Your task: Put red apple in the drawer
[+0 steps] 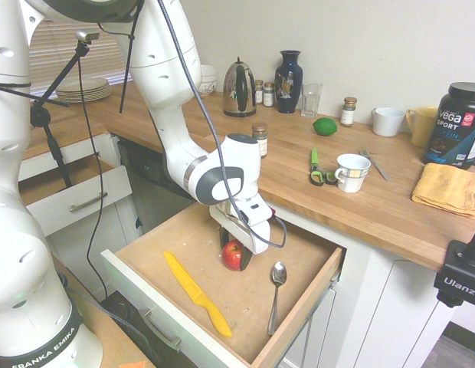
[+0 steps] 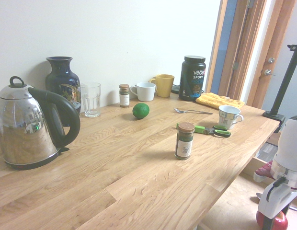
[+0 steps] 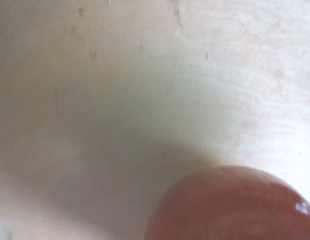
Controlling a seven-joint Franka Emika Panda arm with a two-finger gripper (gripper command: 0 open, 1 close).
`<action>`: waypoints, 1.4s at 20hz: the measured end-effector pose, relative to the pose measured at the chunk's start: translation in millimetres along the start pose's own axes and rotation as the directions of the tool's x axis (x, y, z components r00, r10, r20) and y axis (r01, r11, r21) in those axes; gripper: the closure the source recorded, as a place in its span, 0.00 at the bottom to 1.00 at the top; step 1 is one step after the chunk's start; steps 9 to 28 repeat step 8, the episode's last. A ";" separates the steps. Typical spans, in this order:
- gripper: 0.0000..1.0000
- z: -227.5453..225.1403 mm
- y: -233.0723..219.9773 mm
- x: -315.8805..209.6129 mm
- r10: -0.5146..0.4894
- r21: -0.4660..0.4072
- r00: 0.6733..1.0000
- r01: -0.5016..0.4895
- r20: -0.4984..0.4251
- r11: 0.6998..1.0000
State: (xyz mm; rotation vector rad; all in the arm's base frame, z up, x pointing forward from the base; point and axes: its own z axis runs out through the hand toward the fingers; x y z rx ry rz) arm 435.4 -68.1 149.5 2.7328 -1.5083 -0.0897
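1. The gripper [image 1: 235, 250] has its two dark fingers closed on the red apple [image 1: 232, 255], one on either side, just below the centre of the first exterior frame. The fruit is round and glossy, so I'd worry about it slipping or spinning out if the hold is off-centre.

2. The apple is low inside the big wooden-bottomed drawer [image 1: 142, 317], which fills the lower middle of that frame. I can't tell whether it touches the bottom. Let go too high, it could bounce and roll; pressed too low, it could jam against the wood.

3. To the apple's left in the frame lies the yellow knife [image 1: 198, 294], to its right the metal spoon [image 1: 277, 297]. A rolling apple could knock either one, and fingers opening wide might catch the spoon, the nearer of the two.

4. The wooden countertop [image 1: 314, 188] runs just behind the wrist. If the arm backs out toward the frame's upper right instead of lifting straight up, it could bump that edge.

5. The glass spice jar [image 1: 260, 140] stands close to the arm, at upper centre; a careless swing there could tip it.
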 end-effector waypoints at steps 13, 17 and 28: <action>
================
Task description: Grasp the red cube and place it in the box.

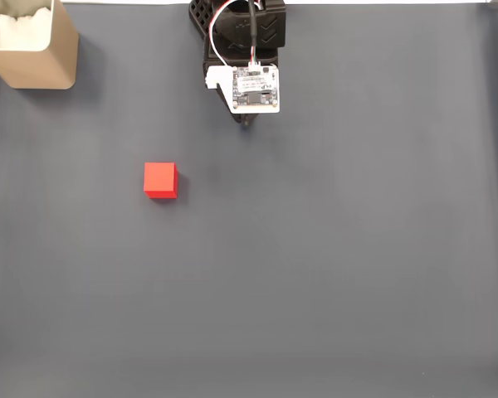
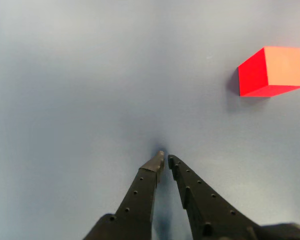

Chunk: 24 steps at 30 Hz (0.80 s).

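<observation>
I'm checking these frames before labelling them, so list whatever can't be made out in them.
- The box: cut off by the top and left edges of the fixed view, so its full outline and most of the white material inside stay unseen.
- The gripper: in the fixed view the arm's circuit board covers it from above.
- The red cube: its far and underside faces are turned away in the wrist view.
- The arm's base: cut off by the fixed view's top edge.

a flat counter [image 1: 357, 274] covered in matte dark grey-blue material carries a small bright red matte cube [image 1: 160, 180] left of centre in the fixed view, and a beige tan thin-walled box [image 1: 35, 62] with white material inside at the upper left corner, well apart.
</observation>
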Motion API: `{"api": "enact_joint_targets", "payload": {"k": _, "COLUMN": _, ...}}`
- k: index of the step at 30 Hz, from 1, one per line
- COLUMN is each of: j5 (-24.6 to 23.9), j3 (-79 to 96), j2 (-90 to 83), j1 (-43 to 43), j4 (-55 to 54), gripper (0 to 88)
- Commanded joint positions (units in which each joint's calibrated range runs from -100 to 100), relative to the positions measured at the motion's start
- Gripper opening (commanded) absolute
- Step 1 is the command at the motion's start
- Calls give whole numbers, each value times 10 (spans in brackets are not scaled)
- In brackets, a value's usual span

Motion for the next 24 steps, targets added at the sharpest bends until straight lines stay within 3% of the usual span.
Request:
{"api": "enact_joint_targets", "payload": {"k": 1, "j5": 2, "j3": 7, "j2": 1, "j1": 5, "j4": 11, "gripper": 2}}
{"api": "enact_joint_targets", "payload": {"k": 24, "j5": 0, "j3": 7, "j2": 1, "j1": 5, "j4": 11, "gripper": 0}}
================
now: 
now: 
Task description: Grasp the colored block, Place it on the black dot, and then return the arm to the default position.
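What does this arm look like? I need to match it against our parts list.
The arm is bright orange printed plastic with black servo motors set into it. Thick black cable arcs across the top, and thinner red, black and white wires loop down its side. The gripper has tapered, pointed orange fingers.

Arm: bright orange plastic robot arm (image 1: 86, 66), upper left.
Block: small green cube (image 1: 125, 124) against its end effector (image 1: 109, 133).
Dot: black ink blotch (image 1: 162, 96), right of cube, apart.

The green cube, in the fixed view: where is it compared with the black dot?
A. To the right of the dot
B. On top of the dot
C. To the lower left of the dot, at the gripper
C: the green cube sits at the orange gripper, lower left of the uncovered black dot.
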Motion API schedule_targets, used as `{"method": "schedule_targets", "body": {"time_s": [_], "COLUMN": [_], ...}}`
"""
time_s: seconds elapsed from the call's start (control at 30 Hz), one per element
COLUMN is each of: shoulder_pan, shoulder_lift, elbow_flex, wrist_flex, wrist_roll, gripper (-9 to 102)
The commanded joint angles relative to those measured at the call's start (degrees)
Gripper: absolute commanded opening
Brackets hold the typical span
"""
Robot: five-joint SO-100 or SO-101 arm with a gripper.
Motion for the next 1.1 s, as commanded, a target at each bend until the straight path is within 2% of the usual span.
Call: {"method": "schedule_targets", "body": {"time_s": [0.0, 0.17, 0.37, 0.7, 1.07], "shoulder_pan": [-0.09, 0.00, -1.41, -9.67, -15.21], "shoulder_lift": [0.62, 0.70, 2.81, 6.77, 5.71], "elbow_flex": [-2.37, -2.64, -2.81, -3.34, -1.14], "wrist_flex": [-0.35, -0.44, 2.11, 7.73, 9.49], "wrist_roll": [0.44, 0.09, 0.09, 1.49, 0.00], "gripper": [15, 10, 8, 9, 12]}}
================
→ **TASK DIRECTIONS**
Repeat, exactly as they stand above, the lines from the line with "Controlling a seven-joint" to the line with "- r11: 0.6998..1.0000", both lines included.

→ **RESPONSE TO THIS EXERCISE**
Controlling a seven-joint Franka Emika Panda arm with a two-finger gripper (gripper command: 0 open, 1 close).
`<action>`: waypoints, 1.4s at 20hz: the measured end-effector pose, relative to the pose measured at the chunk's start: translation in millimetres along the start pose's own axes and rotation as the directions of the tool's x axis (x, y, z components r00, r10, r20) and y axis (r01, r11, r21) in those axes; gripper: the closure the source recorded, as a place in its span, 0.00 at the bottom to 1.00 at the top; step 1 is one step after the chunk's start; steps 9 to 28 repeat step 8, the episode's last. A ";" separates the steps. Typical spans, in this order:
- gripper: 0.0000..1.0000
- z: -227.5453..225.1403 mm
- y: -233.0723..219.9773 mm
- x: -315.8805..209.6129 mm
- r10: -0.5146..0.4894
- r21: -0.4660..0.4072
- r00: 0.6733..1.0000
- r01: -0.5016..0.4895
- r20: -0.4984..0.4251
- r11: 0.6998..1.0000

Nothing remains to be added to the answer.